- _WHAT IS REQUIRED_
Please produce a character-exact copy of the listing that follows, omitting all images.

- _RECORDED INFORMATION_
______________________________

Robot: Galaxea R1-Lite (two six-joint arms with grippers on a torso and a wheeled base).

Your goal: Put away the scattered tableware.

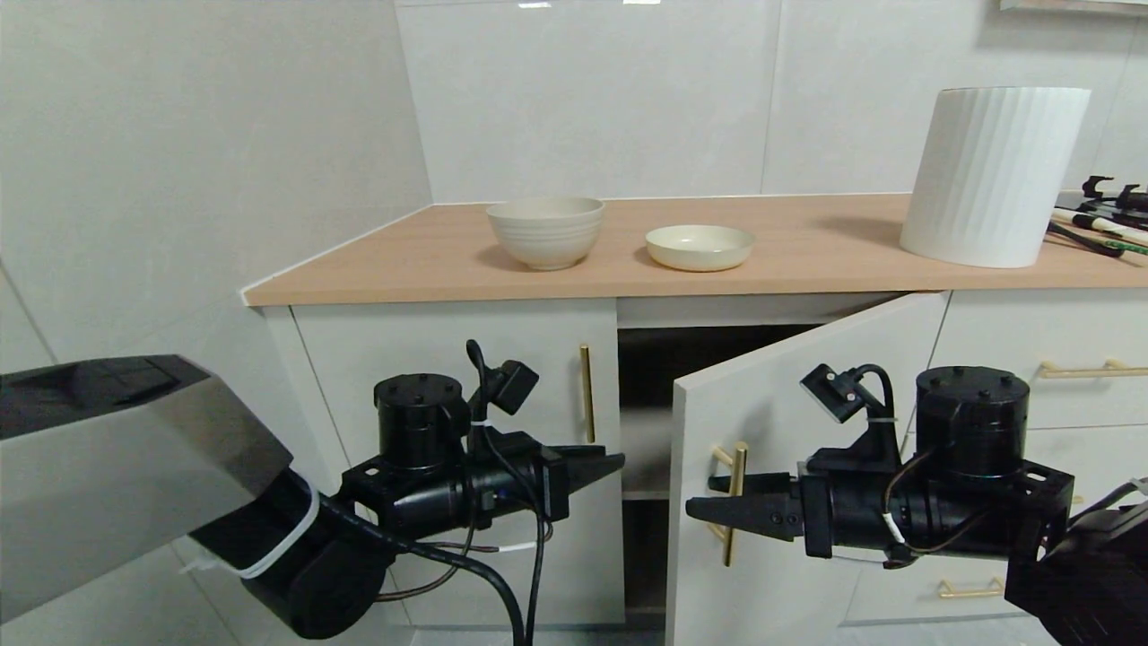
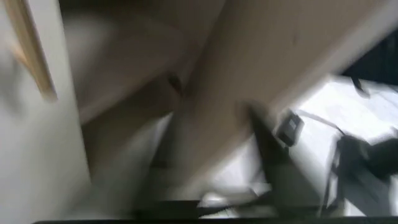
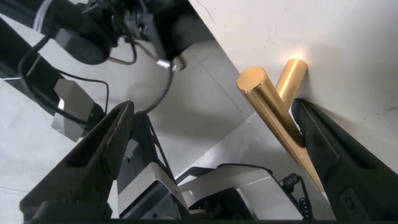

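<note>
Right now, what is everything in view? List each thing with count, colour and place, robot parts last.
bowl: one, beige, on the wooden counter, left of the dish
dish: one, cream, shallow, mid-counter
ribbed container: one, white, counter's right part
utensils: several, dark and light, beside the container
left door: one, white, shut, under the counter
right door: one, white, swung open
left hand: one, black, low before the left door
right hand: one, black, open around the right door's gold handle
</note>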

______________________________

- _ANSWER FOR THIS EXERCISE_
Robot: Galaxea R1-Lite (two six-joint arms with grippers on a torso and a wheeled base).

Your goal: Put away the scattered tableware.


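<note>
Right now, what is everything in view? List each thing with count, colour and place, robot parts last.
bowl: one, beige, on the wooden counter, left of the dish
dish: one, cream, shallow, mid-counter
ribbed container: one, white, counter's right part
utensils: several, dark and light, beside the container
left door: one, white, shut, under the counter
right door: one, white, swung open
left hand: one, black, low before the left door
right hand: one, black, open around the right door's gold handle
</note>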

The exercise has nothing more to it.